MMO's are not console games. Instant gratification goes against the entire grain of MMOG's. MMOG's are the traditional carrot on a stick mentality. It's fun, but in a different way. To make them easier puts more of a burden on developers to maintain a content schedule that cannot possibly kept. Simply put, players will burn through content quicker than it can be produced contributing to attrition. It's already prevalent in most MMO's as weeks/months after release players are at level cap complaining about nothing to do. And you want it easier?
I also strongly disagree with the sentiment that learning curves are too difficult. They are quite frankly, too easy now. If you can't pick up an MMO and have the basic dynamics figured out in a couple minutes, you have either never played any video games in your life, or are seriously mentaly impaired(sorry to be so blunt).
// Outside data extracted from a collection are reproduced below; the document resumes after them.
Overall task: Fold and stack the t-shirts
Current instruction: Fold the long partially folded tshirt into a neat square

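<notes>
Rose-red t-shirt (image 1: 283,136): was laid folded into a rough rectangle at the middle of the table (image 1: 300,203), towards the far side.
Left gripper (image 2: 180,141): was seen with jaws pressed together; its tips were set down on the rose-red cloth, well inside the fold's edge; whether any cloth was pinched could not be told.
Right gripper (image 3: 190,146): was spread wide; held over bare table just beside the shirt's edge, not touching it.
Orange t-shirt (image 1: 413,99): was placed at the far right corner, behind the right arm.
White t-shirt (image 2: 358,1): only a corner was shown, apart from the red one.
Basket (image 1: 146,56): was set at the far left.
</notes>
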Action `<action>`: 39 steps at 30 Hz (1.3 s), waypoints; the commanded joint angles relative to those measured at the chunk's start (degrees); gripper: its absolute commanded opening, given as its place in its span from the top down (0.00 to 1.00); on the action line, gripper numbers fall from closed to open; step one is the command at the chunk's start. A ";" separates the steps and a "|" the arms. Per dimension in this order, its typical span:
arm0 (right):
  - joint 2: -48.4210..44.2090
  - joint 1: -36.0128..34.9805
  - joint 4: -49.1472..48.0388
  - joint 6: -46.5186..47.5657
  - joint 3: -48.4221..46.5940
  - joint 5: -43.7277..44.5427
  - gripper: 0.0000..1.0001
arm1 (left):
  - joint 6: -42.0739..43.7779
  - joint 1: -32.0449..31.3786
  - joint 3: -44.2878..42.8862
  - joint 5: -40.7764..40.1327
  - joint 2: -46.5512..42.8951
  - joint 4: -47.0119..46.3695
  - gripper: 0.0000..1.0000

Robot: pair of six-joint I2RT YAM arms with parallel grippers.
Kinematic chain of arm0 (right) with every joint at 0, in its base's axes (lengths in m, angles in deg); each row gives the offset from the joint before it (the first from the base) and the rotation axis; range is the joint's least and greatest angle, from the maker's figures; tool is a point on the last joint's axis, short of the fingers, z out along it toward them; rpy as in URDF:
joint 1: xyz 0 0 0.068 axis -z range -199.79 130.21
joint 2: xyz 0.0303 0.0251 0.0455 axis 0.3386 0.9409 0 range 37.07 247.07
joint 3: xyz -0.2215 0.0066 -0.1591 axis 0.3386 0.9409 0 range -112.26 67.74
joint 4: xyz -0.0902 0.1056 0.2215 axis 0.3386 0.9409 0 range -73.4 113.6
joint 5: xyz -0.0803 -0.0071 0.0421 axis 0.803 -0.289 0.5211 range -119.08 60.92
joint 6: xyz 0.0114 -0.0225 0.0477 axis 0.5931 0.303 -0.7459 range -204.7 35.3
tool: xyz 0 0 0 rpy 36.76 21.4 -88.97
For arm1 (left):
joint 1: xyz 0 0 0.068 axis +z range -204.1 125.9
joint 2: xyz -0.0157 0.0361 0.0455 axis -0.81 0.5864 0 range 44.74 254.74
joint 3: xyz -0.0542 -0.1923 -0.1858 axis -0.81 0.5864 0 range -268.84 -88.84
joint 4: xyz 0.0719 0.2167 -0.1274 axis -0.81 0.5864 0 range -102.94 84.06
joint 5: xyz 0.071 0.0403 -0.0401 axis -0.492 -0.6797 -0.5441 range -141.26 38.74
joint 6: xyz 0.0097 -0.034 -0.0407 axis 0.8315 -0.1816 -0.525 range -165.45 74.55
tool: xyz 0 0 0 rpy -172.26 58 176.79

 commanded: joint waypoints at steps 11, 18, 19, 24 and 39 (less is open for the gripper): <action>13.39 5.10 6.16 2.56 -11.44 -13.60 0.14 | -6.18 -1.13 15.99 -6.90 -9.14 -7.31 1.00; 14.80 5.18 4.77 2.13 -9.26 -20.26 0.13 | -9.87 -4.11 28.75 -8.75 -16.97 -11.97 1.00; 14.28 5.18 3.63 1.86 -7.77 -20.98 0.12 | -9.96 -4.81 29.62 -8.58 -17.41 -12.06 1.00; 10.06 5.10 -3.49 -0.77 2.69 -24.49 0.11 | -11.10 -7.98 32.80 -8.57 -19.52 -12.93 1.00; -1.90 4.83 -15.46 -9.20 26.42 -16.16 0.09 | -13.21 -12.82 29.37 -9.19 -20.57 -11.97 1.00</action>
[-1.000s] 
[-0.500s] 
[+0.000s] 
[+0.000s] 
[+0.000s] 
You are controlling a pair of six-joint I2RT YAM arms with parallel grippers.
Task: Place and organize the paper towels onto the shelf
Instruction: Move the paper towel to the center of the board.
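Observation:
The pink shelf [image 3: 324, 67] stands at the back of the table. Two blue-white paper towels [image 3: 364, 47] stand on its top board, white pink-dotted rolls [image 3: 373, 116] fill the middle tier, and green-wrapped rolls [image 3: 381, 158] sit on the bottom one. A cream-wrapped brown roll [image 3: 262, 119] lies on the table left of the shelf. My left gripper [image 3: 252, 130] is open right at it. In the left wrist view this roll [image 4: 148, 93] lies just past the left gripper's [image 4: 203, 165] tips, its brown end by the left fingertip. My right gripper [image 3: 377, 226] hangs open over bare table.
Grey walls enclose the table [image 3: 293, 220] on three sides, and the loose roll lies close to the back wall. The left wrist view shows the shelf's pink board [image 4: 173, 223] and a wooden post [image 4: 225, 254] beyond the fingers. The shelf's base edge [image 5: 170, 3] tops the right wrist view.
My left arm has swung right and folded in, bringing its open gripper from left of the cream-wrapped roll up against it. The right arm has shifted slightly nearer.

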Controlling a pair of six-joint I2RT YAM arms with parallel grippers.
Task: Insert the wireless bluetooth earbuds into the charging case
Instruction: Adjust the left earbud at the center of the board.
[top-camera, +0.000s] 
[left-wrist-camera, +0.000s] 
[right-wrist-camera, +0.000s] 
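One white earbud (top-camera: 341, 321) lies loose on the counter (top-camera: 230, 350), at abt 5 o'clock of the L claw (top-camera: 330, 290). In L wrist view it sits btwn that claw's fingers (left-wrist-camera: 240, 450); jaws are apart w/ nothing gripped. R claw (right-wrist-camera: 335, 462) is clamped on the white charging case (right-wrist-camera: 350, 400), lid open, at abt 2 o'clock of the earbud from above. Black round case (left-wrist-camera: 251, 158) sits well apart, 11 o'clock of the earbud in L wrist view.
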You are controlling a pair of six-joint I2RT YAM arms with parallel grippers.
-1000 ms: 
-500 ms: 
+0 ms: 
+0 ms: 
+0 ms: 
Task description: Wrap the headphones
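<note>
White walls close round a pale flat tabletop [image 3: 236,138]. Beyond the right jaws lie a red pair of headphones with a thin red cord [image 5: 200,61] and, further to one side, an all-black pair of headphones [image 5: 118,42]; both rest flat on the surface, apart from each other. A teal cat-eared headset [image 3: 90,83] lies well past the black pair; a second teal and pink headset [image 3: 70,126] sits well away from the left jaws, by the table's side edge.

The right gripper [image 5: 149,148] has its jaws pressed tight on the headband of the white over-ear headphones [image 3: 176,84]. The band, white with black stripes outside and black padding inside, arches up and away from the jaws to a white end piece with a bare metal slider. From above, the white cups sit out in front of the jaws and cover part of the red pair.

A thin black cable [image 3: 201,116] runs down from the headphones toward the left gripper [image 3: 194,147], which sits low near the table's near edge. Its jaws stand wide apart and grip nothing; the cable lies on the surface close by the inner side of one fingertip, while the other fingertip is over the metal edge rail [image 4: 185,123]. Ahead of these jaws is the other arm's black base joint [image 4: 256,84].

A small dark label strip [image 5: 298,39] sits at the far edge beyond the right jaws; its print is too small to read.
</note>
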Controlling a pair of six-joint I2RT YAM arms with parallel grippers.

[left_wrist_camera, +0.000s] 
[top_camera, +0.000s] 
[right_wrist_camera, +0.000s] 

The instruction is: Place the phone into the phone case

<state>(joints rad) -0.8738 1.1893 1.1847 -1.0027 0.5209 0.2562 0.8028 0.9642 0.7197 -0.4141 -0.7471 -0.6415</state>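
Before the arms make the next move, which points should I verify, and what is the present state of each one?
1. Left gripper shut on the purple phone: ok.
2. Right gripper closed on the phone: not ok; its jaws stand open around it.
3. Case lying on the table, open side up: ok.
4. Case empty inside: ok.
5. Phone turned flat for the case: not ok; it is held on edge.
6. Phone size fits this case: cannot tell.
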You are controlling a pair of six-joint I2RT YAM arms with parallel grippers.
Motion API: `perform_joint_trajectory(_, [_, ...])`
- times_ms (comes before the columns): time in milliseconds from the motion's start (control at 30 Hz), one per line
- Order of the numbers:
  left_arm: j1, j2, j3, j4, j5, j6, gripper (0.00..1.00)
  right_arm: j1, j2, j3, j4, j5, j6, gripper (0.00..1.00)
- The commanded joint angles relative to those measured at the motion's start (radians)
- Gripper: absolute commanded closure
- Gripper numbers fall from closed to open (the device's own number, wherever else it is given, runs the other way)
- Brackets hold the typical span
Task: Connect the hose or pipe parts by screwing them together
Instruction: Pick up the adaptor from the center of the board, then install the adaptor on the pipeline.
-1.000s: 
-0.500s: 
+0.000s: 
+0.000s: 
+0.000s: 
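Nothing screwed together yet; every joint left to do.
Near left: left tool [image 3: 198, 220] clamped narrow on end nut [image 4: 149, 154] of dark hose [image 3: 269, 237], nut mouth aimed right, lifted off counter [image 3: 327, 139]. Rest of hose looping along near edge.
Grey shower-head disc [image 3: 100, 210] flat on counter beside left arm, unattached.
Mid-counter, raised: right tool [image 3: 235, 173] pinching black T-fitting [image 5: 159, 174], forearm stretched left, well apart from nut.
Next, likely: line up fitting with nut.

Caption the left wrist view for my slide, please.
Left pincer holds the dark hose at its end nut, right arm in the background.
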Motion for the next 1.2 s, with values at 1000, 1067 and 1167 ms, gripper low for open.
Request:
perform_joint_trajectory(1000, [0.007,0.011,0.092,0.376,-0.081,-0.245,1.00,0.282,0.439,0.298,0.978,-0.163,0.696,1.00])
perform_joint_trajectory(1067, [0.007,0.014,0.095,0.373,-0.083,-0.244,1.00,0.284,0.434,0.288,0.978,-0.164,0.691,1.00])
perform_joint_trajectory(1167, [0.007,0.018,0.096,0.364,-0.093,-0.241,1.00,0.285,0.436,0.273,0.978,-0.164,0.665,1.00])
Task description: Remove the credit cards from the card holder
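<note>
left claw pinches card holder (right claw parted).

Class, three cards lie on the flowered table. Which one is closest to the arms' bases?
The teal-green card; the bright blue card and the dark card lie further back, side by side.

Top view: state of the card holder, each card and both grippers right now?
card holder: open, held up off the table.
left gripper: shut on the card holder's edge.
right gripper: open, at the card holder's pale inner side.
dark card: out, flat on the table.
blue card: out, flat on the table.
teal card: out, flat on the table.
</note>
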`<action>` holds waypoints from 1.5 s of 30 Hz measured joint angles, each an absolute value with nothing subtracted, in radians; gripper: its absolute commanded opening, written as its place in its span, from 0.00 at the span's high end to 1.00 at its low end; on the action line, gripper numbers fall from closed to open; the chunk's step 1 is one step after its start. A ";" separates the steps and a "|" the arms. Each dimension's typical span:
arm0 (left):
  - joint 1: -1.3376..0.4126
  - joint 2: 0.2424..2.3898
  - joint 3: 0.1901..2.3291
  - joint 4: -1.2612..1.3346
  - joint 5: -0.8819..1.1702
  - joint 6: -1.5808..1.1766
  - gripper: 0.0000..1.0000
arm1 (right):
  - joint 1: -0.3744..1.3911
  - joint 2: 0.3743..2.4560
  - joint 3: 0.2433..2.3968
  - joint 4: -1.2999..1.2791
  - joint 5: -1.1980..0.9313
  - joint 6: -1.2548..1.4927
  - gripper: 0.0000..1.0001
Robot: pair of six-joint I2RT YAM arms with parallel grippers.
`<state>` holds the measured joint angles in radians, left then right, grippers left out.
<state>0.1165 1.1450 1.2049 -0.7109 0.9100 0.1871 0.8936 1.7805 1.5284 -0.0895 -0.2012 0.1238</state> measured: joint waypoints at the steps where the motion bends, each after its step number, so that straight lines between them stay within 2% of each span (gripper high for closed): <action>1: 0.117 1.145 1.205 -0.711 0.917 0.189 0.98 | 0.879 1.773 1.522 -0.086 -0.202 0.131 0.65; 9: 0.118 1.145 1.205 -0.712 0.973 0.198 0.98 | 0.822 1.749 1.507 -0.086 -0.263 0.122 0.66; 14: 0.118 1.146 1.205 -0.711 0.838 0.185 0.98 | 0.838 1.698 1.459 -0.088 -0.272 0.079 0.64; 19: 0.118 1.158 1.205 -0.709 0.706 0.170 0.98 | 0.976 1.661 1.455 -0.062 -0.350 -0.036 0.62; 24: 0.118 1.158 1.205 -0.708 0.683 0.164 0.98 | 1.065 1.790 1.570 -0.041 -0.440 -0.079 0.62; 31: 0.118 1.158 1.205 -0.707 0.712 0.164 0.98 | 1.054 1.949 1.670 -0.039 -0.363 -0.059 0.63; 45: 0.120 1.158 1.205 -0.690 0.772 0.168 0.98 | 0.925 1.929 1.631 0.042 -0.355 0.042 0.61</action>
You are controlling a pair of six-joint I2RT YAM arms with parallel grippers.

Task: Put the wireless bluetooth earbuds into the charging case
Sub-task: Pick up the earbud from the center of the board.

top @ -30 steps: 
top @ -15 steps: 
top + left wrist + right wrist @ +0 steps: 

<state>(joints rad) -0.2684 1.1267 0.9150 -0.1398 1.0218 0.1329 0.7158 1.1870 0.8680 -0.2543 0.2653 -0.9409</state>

Asheron's Call and Anarchy Online are two games where I think the learning curve was where it should be, at least at release. You had to explore and interact with other players to learn the in's and out's of the game and get your footing. It provides for a more immersive experience and makes the player feel more acoomplished developing his/her character. All of this is of course simply my opinion. I consider exploring, and figuring out the intracacies of the world I am interacting with enjoyable. I want to figure out on my own how to make things work. All we have nowa days is look for the shiny quest icon. Go to quest giver A, quest giver A sends you to quest giver B when he's done with you, wash, rinse repeat until level cap. In the above mentioned games, you had to interact with NPCs, the world and the community and use your brain to figure out where quests were and how they worked. Now you have quest trackers that point you to it and quest logs that tell you everything about it. All that's left is to go there and kill X monster and get your shiny new bling.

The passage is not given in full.